Irwin explained that in an attempt to beef up IT security, many organisations focus on building and maintaining highly-sophisticated technical systems; however, this method is turning out to be the biggest cop-out in information security.
"Security teams make the mistake of approaching human problems with highly technical solutions - as a result, the needs, knowledge and experience of the average user are rarely taken into consideration, setting up those people for failure when they face security-critical tasks.
"When a major security incident hits the news, security practitioners are quick to place the blame on users and shout from the rooftops that humans are the weakest link in security," she pointed out.
Security teams, she explained, should avoid externalising risk to users, and introduce actionable strategies that help users become an extra line of defence when they are needed the most.
"We give users conflicting advice on how to approach password security - one Web site says one thing and the next says another. Our users don't have a way to figure out what's right and what's wrong and it's really not their fault."
Social engineering, she noted, also confuses online users. It tells users all the time that spear-phishing, watering hole attacks and practically anything that has a link or an attachment is a problem.
"As a result, users have to do a lot of work to figure out if their e-mail attachment is bad or good. And if they don't know the difference between an EXC file (a source code file) and a DOCX file (Microsoft Word open XML format document), they will just click on it.
"We put a lot of burden on users, when they have to validate that the e-mail link they've received is safe, before they click on it. That's a lot of extra time wasted and for the most part, our users are not going to do all that work," asserted Irwin.
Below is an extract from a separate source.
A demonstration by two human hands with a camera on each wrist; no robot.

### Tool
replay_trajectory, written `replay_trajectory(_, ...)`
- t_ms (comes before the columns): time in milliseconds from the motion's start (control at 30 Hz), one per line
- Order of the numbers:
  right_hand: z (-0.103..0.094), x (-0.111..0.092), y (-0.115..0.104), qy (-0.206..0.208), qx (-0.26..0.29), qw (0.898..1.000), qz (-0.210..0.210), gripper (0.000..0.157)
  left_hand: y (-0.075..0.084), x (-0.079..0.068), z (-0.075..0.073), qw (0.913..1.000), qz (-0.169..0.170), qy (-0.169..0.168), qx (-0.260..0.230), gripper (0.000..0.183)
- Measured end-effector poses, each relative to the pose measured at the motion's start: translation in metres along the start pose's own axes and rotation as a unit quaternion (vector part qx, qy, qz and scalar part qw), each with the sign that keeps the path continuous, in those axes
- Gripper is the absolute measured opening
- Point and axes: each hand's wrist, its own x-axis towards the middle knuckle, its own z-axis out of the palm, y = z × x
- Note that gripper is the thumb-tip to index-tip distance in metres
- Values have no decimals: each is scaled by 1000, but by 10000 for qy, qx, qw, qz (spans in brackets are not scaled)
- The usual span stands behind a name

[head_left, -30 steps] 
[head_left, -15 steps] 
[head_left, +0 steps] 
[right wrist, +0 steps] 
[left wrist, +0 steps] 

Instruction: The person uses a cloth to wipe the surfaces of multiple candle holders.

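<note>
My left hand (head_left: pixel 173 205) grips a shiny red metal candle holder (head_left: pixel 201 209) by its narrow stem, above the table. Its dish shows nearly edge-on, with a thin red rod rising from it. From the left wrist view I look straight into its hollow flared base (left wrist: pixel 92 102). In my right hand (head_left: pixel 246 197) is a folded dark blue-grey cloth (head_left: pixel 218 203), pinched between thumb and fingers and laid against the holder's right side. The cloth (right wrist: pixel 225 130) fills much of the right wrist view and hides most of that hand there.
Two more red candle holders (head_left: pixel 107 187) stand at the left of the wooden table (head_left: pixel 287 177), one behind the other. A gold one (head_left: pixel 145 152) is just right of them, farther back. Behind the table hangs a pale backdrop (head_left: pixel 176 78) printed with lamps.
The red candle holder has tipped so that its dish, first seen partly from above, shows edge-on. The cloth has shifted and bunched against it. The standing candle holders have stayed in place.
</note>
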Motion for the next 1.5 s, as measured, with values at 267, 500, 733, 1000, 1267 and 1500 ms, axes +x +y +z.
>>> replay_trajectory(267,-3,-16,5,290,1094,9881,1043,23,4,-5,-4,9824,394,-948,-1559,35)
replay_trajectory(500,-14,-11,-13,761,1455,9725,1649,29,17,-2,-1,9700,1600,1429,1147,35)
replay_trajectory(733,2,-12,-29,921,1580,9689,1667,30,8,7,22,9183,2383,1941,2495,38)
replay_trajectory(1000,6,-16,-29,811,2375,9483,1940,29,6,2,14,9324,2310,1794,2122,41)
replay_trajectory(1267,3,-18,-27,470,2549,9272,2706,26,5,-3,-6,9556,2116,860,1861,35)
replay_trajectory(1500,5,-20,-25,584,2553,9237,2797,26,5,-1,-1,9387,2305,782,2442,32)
A good way to make security work better for all human beings is to have a lot more proactive communication with users, and provide them with the important information they need, before they have to make a security decision and not afterwards.
"Another thing we need to be good at doing as IT security experts, is ensuring users get continuous support and positive reinforcement. One of the hardest things to do is to take someone who doesn't understand technology, and make them care about all these security rules without setting them up for failure," she concluded.